Description of the task: The answer should consist solely of the lines from the first one below through the line containing "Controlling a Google", copied exactly.

Extracted data entries:
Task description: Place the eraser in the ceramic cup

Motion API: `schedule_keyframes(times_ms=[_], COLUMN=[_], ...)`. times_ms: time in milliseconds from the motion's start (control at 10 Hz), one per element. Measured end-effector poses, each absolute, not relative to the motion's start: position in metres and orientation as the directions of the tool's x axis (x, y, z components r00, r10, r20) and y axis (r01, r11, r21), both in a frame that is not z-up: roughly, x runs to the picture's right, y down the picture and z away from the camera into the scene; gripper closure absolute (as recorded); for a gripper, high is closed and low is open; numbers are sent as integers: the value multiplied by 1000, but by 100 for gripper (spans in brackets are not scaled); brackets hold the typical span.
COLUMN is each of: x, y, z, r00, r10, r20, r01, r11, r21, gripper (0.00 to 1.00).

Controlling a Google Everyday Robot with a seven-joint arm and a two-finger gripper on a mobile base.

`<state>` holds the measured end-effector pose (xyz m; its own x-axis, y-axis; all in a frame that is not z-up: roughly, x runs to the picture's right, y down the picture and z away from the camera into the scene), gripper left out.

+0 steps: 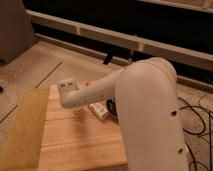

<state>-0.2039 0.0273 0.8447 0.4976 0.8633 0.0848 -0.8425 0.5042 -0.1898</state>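
My white arm (145,110) reaches over the wooden table (75,140) from the right, its bent joint (67,92) hanging above the table's far left part. My gripper sits beneath that arm and is mostly covered by it. A pale cream shape (100,109) shows just under the arm. I cannot tell whether it is the ceramic cup or part of the gripper. A dark bowl (113,106) peeks out right beside it. The eraser is hidden.
A yellow-green mat (22,130) covers the table's left strip. Beyond the table lie speckled floor (75,60) and a long pale ledge (100,35) against a dark wall. Black cables (197,120) trail on the floor at the right.
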Motion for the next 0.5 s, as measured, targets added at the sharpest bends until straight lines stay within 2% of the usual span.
schedule_keyframes(times_ms=[100,300,500], x=[-204,-204,-204], y=[30,35,37], z=[845,846,847], r00=[497,497,494], r10=[864,865,868], r20=[79,66,57], r01=[-843,-843,-845], r11=[502,500,494], r21=[-193,-199,-203], gripper=[91,69,51])
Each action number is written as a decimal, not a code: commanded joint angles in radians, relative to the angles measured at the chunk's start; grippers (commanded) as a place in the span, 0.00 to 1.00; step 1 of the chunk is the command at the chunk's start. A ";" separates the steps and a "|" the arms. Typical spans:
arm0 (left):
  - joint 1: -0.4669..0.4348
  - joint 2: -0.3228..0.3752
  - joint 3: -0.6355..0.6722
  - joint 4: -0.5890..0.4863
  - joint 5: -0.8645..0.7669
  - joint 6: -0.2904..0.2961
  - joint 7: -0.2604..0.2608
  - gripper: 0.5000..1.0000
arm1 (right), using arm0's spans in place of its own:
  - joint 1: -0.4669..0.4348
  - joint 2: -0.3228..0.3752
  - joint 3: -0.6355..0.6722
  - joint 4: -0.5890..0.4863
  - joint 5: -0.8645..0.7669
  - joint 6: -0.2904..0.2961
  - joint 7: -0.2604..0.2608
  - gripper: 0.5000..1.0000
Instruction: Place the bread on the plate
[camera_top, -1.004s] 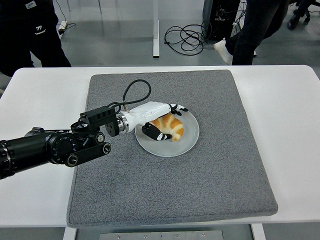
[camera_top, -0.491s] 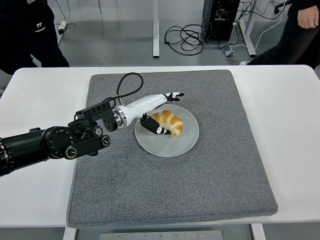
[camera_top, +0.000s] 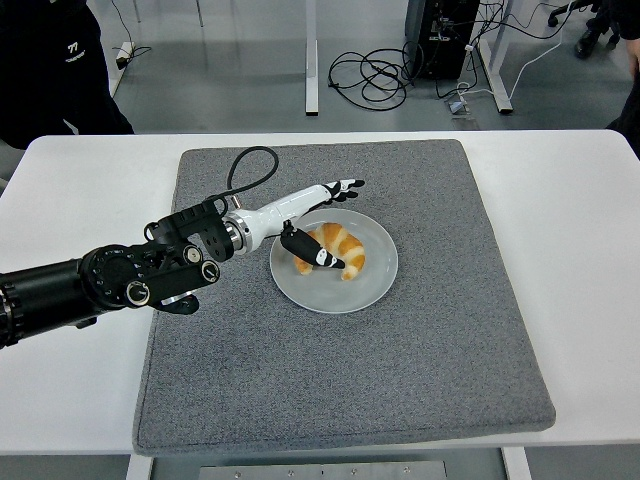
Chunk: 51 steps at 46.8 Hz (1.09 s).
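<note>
A golden croissant (camera_top: 340, 250) lies on the white round plate (camera_top: 375, 283) in the middle of the grey mat. My left hand (camera_top: 325, 220) hovers over the plate's left part with its fingers spread. Its thumb (camera_top: 312, 252) hangs down right beside the croissant's left end, and the other fingers (camera_top: 345, 187) point past the plate's far rim. The hand holds nothing. The right arm does not show.
The grey mat (camera_top: 420, 380) covers most of the white table (camera_top: 585, 260). A black cable (camera_top: 250, 165) loops above my left wrist. A person in dark clothes (camera_top: 50, 60) stands at the far left. Cables lie on the floor beyond.
My left hand has let go of the croissant, opened and lifted back toward the far left. The croissant stays on the plate. A person at the far right has walked out.
</note>
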 joint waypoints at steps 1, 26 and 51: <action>-0.017 0.006 -0.011 -0.005 -0.002 -0.001 0.000 0.94 | 0.000 0.000 0.000 0.000 0.000 0.000 0.000 1.00; -0.024 0.024 -0.283 0.020 -0.166 -0.005 0.012 0.94 | 0.002 0.000 0.000 0.000 0.000 0.000 0.000 1.00; 0.031 0.107 -0.445 0.156 -0.514 -0.270 0.012 0.94 | 0.002 0.000 -0.002 0.000 0.000 0.000 0.000 1.00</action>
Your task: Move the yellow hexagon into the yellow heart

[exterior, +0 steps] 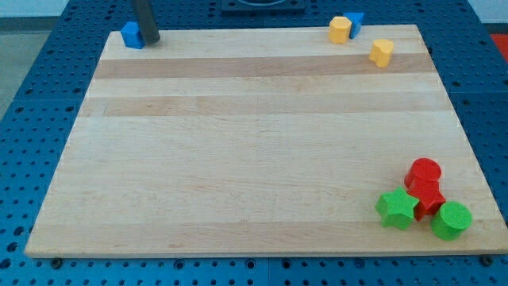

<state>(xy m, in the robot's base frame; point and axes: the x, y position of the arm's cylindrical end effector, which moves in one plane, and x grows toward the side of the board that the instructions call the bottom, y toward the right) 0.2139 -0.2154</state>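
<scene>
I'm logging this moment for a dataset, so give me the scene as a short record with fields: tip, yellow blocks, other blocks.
tip: my tip at the board's top left corner, right beside the blue block
yellow hexagon: at top edge, view's right, against a second blue block
yellow heart: just right of and below the hexagon, with a gap between
bottom right cluster: red cylinder, red block, green star, green cylinder

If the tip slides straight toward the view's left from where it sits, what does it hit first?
My tip would meet the blue block right away: it sits directly on the tip's left, touching or nearly so. Beyond it, only the board's edge.
</scene>
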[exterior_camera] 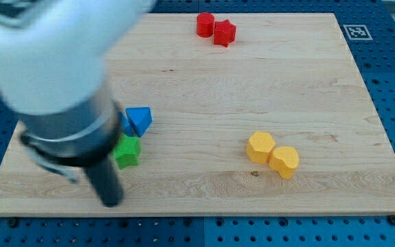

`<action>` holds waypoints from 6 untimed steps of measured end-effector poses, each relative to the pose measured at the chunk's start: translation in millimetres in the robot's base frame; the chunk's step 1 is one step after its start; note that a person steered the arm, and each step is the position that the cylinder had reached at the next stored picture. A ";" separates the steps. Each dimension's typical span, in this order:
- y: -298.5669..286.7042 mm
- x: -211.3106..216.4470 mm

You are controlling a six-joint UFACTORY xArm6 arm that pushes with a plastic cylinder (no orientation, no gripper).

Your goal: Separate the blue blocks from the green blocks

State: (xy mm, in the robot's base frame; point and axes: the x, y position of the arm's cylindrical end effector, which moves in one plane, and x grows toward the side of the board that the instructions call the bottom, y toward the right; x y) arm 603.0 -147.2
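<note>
My tip [110, 201], a bare rod with no claw, sits below-left of the green block [127, 151], which touches the blue block [140, 120] above it.

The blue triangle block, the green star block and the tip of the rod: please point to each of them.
blue triangle block [140, 119], camera view, on its top face.
green star block [127, 151], camera view, on its top face.
my tip [110, 201], camera view, on the rod's very end, below the green star block.
</note>
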 end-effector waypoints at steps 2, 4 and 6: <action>-24.7 -45.9; -24.9 -80.3; 27.6 -80.3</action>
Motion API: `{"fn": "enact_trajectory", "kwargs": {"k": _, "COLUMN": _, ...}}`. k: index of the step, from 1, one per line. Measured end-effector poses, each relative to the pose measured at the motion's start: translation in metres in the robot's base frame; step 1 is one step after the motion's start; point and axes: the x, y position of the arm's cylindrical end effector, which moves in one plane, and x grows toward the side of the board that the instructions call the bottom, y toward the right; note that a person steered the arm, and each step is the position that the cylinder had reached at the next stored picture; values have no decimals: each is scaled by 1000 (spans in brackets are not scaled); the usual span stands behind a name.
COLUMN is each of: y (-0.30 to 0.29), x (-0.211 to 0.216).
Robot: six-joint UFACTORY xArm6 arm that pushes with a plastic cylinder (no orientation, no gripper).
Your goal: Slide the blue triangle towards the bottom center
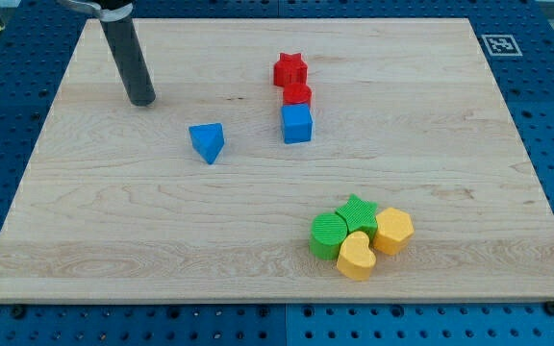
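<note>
The blue triangle (207,141) lies on the wooden board (113,231), left of the view's centre. My tip (141,99) rests on the board up and to the left of the triangle, a clear gap apart from it. The dark rod rises from the tip toward the view's top left.
A blue cube (296,124) sits right of the triangle, with a red cylinder (297,94) and a red star (289,69) above it. At the lower right a green cylinder (328,234), green star (358,212), yellow hexagon (393,230) and yellow heart (356,257) cluster together.
</note>
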Motion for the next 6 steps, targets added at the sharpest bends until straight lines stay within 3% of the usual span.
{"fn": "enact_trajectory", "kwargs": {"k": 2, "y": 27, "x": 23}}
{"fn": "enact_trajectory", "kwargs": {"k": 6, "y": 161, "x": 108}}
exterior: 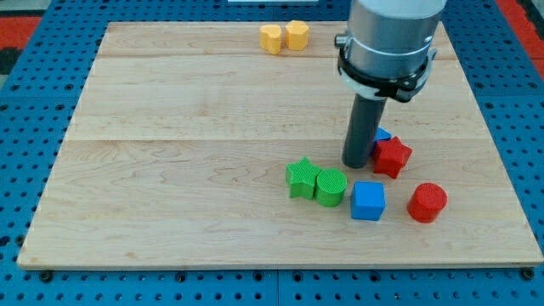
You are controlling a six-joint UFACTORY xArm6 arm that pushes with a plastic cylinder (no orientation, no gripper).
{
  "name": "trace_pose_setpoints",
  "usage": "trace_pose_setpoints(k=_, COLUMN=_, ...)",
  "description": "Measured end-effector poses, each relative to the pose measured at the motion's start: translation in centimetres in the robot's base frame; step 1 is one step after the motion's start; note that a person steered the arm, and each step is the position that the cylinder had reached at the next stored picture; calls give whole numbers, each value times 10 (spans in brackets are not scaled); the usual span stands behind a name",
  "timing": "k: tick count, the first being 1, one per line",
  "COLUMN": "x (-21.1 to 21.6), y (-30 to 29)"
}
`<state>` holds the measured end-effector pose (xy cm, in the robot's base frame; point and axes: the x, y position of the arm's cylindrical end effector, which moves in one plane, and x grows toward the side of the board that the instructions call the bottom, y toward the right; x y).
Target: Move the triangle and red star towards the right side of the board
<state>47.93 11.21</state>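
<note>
The red star (393, 156) lies at the view's right of centre on the wooden board (170, 170). A blue block (383, 135), likely the triangle, peeks out just above the star and is mostly hidden behind my rod. My tip (357, 164) rests on the board right against the star's left side, touching or nearly touching it.
A green star (301, 178) and a green cylinder (331, 187) sit together to the lower left of my tip. A blue cube (368, 201) and a red cylinder (427, 202) lie below the star. Two yellow blocks (271, 39) (297, 35) stand at the board's top edge.
</note>
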Motion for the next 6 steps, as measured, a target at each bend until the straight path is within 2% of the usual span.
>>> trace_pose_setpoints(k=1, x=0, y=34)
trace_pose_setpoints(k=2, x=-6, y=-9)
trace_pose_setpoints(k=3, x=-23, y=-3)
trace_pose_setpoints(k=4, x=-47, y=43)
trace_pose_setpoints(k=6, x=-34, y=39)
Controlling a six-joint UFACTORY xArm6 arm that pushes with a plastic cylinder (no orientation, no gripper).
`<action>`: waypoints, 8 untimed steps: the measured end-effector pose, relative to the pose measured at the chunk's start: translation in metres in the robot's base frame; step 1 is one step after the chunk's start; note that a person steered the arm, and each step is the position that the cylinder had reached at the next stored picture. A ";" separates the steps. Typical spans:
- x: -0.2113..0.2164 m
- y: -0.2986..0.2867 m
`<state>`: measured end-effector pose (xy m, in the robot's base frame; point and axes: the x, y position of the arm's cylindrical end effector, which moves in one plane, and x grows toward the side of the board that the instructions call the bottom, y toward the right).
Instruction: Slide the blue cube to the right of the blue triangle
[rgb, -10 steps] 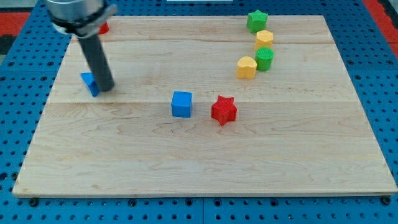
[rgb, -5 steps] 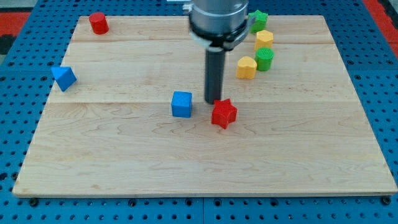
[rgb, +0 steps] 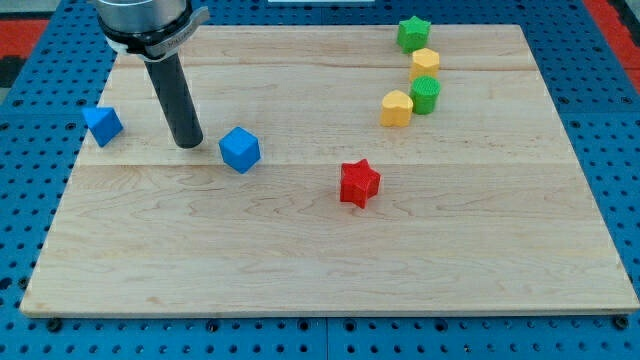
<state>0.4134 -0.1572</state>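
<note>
The blue cube lies left of the board's middle, turned at an angle. The blue triangle sits at the board's left edge. My tip rests on the board between them, just left of the cube with a small gap, and well to the right of the triangle. The dark rod rises from the tip toward the view's top left.
A red star lies near the middle. At the top right stand a green star, a yellow block, a green block and a yellow block. The wooden board lies on a blue pegboard.
The blue cube has moved left and rotated. My tip swung from beside the red star to the cube's left side. The red block at the top left is now hidden behind the arm.
</note>
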 end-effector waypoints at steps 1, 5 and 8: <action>0.030 0.015; 0.014 0.061; -0.036 0.040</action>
<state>0.3771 -0.1171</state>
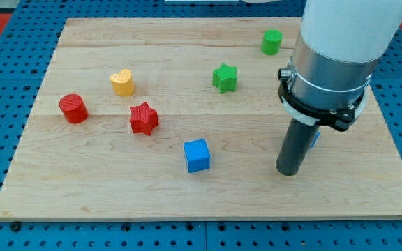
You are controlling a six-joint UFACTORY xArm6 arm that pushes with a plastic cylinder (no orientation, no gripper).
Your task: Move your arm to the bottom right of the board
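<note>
Tip [287, 171] right of blue cube [197, 155], no hand on rod.
Should slide toward bottom-right of surface [368, 202], path looks free.

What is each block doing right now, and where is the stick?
My tip: on the board, right part, touching no block that shows.
Blue cube: flat, alone, left of my tip.
Red star: flat, alone.
Red cylinder: upright.
Yellow heart: upright.
Green star: flat, alone.
Green cylinder: upright, near the top.
Blue block: mostly hidden behind the rod.
</note>
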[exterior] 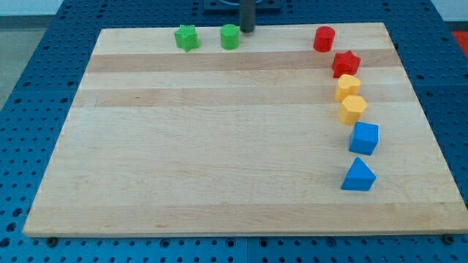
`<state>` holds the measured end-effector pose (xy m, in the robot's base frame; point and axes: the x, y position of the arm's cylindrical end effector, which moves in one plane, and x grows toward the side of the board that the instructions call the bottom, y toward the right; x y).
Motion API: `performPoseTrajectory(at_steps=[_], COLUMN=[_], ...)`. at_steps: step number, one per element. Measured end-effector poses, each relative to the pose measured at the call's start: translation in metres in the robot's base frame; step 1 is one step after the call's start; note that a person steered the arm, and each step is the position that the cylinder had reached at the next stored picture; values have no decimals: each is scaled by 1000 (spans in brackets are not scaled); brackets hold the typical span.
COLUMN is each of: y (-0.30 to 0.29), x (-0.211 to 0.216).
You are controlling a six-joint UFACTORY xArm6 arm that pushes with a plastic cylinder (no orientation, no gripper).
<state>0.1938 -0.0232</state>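
Bright, even overhead light; no harsh glare on wooden board (219,146); colours saturated; shadows short, soft, tucked close under blocks, faintly darker beneath blue cube (364,138) and blue wedge (358,176); focus slightly soft throughout, block edges fuzzy; rod near view's top blurred; board edges straight, no obvious distortion.

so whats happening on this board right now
A dark rod comes down at the view's top edge of the wooden board, my tip just right of the green cylinder and close to it; contact is unclear. A green star sits further left. Down the view's right side run a red cylinder, red star, two yellow blocks, a blue cube and a blue triangular block.
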Motion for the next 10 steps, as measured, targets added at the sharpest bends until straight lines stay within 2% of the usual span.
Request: performPoseTrajectory(at_steps=[1,2,3,4,5,6,7,8,9,10], y=[-63,-50,-1,82,95,140,130,176,203,182], x=[0,0,18,48,20,5,30,46,47,36])
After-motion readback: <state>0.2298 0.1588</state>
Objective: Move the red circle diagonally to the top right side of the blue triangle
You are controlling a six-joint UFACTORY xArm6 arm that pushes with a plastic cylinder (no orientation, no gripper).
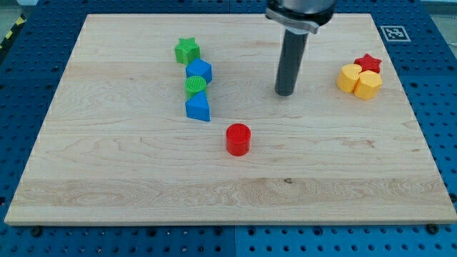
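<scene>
Dark and bare, my tip (285,93) rests on the wooden board (107,193), touching no block; the red circle (238,139) lies down and toward the view's left of it, just below-right of the blue triangle (198,108). To send the circle up and rightward I judge the tip must first get round to its lower-left side. Above the triangle run a green circle (195,85), a blue block (199,71) and a green star (187,50); yellow blocks (359,80) and a red star (368,63) sit far right.
</scene>
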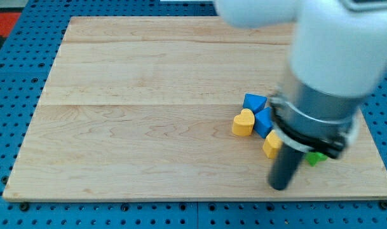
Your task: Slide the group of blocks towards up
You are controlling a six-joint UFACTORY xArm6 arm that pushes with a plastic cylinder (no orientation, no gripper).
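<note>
A group of small blocks lies at the right of the wooden board [149, 95]. A yellow heart block [243, 123] is at the group's left. A blue block [254, 102] sits above it and a second blue block [264, 121] touches its right side. A yellow block [271, 144] lies below these, partly hidden by the arm. A green block [316, 158] peeks out at the right, mostly hidden. My tip [280, 186] is just below the group, under the yellow block.
The large white and grey arm body [326, 76] covers the board's right part and may hide more blocks. A blue pegboard [15, 114] surrounds the board. The board's bottom edge is close under my tip.
</note>
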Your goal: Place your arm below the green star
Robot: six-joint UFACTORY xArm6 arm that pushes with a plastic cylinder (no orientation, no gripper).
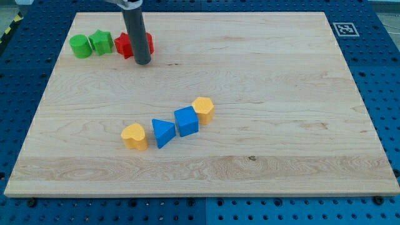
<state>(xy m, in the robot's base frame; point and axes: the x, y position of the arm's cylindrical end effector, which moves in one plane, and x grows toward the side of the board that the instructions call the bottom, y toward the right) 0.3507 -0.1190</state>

Result of this task:
Task description: Place the eraser in the ceramic cup

Motion API: `schedule_keyframes(times_ms=[_], COLUMN=[_], ...)`. times_ms: time in milliseconds from the motion's start (control at 10 Hz), one per element. Measured end-effector poses, each absolute, not relative to the motion's start: position in metres and orientation as the directions of the tool's x axis (x, y, z components r00, r10, r20) and y axis (r01, r11, r21), both in a frame that is not z-up: roughly, x runs to the picture's right, y down the picture and z away from the camera into the scene; gripper closure absolute (as recorded); for a gripper, high is closed and low is open; numbers are sent as integers: the value multiplied by 1000, but by 100 for gripper (spans in brackets are not scaled); brackets hold the typical span.
COLUMN is each of: x, y, z, r00, r10, r20, r01, r11, r21, gripper (0.00 to 1.00).

Controlling a Google Everyday Robot with a seven-joint arm and a two-finger gripper on a mobile base.

For this exercise, nothing more is required.